Children of all stripes are falling behind as many schools across the commonwealth continue to stay closed to in-person learning.
At this point, fewer than half of the counties in Virginia fully have returned to in-person education, and according to the Virginia Department of Education, “fully operational” still can mean only having students in the classroom four days a week as opposed to five.
We are at a crisis point for our children. You all have seen the statistics and studies. Students in Fairfax County Public Schools, the largest school district in Virginia, have seen a huge spike in failing grades by students engaged in remote learning.
According to a report in The Washington Post, over the past academic year, failing grades for middle school and high school students jumped by 83%.

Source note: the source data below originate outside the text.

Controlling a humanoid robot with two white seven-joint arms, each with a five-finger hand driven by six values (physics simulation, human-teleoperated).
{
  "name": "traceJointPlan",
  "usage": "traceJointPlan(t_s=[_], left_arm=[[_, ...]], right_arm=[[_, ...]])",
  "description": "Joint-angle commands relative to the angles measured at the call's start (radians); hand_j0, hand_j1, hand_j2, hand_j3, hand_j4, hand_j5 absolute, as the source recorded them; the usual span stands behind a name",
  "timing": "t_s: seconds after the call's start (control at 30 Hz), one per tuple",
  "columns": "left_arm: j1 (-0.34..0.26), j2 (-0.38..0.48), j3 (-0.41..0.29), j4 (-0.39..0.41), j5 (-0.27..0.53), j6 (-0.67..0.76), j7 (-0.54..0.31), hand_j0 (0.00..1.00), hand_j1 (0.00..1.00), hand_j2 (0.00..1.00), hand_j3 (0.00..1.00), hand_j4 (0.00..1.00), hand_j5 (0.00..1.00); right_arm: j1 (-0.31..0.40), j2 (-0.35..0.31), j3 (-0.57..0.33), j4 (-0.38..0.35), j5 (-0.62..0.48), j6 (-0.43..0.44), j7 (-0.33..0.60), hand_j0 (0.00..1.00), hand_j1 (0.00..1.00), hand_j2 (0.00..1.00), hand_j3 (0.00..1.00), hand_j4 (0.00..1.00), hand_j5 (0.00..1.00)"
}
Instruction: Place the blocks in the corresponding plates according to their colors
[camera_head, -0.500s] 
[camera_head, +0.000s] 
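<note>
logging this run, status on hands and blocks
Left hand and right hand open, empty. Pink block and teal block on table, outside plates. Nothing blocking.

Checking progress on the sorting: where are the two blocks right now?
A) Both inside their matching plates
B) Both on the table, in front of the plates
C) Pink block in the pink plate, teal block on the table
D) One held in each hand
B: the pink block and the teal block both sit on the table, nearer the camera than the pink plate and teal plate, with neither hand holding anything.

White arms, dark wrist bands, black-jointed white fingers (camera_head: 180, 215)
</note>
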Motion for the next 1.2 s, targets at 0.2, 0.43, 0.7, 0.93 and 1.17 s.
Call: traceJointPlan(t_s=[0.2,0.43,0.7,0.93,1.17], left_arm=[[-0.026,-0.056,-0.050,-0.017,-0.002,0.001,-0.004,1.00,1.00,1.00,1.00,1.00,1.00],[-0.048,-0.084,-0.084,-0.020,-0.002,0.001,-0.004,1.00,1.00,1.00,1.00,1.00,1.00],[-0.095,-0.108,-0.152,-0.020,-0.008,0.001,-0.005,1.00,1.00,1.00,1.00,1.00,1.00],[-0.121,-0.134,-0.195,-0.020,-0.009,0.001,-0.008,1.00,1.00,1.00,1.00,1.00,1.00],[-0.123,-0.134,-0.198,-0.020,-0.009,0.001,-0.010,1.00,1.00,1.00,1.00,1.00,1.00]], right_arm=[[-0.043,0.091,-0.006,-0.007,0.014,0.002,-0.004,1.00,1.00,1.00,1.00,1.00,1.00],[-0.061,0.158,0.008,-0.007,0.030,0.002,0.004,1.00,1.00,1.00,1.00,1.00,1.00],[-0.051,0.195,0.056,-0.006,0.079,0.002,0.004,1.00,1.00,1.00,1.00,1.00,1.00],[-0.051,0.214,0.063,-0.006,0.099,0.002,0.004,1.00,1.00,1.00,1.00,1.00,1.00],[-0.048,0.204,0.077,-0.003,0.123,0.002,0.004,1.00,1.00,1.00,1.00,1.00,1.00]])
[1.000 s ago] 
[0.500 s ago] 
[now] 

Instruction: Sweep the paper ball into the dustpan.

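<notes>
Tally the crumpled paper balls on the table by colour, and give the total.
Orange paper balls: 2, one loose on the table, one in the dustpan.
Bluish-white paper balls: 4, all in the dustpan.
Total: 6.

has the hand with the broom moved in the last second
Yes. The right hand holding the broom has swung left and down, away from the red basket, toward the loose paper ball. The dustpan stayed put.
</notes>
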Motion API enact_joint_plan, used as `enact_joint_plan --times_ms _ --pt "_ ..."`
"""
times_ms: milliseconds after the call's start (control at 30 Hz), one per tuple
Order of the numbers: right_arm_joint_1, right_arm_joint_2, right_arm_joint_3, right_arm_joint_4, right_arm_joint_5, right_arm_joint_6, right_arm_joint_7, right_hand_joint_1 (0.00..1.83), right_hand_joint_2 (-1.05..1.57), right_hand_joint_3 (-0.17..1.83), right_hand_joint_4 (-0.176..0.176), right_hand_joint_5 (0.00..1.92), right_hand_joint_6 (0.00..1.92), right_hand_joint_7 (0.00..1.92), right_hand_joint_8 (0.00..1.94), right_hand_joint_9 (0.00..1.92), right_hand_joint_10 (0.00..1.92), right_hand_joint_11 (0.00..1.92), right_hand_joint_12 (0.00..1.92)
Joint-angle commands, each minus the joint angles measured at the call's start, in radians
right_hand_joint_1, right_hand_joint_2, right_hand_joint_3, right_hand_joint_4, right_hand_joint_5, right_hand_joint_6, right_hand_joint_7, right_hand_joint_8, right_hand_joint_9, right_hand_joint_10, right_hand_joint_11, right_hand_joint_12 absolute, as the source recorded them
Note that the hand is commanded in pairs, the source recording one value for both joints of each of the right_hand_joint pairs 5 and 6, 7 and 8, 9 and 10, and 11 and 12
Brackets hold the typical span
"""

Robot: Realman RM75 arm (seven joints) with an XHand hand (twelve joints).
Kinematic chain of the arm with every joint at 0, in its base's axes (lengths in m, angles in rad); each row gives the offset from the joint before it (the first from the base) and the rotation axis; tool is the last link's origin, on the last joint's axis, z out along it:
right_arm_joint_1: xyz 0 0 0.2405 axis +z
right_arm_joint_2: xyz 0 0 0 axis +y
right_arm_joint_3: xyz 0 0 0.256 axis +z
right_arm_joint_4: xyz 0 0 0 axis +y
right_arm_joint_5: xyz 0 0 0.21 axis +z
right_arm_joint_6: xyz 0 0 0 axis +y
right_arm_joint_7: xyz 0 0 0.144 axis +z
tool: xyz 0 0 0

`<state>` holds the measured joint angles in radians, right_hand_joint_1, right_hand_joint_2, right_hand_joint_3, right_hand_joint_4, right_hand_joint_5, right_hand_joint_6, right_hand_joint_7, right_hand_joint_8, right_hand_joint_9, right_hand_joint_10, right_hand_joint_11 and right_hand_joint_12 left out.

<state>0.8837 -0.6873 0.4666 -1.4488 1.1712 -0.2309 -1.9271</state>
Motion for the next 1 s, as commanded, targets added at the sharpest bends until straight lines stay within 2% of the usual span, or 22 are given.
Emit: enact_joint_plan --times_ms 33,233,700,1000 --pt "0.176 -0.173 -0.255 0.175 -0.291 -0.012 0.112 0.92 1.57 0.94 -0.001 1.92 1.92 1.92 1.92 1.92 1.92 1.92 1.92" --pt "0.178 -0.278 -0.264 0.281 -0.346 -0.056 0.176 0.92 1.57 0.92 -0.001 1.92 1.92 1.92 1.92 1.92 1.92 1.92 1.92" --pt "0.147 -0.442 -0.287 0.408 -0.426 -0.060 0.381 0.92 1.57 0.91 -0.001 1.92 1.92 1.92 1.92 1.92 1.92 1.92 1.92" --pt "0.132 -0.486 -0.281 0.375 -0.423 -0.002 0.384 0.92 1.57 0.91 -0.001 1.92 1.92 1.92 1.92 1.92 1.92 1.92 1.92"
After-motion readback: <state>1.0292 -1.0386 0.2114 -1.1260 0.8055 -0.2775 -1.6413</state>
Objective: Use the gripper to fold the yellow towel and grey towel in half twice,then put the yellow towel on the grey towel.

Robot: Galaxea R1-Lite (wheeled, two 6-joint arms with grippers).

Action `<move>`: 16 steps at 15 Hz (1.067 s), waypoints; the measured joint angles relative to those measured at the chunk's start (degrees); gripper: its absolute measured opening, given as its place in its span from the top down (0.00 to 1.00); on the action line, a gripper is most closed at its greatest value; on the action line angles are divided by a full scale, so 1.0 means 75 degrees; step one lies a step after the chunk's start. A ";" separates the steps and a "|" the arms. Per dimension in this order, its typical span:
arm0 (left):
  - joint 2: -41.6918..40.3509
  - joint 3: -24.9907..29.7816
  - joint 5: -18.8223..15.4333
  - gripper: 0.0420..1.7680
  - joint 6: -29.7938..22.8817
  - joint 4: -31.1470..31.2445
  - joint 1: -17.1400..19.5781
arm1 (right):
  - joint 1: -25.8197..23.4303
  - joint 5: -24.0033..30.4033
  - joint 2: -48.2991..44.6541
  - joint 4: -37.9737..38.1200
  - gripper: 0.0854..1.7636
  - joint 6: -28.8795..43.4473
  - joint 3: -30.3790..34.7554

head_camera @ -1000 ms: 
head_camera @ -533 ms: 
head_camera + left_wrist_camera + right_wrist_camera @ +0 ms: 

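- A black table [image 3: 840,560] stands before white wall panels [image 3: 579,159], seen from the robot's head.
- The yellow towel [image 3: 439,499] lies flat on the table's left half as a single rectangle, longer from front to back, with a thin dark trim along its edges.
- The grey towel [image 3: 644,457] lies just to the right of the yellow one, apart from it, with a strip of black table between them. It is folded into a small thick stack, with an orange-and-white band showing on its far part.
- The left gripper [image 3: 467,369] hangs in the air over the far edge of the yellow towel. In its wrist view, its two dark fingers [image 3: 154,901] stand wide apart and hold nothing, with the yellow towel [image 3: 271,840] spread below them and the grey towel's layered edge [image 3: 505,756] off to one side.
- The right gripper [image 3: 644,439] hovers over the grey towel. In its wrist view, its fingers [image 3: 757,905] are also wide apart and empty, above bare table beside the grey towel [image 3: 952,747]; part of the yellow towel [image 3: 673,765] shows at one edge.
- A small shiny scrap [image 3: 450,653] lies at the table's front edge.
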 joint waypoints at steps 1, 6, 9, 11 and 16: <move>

But Virginia families don’t need to me rattle off statistics or studies, because they have seen the struggles firsthand, and they are darker and more complex than students simply falling behind.
There are substantial mental health impacts on children being out of the classroom. According to the Centers for Disease Control and Prevention, mental health-related emergency room visits shot up by 28% between March and October of last year for children ages 5 to 17.
This is unacceptable. Virginia can do better. And, Virginians deserve better.
Minority students disproportionately are being impacted. One study from McKinsey and Co. found that on average, white students fell behind in remote learning by one to three months in math, while Black students fell behind three to five months in math.
As a father of Black children, that is not good enough for my kids — or any kids in Virginia.
But it’s not just children who are struggling — not even close. Parents are struggling to balance providing for their families while supervising remote learning. This puts a huge burden particularly on single mothers.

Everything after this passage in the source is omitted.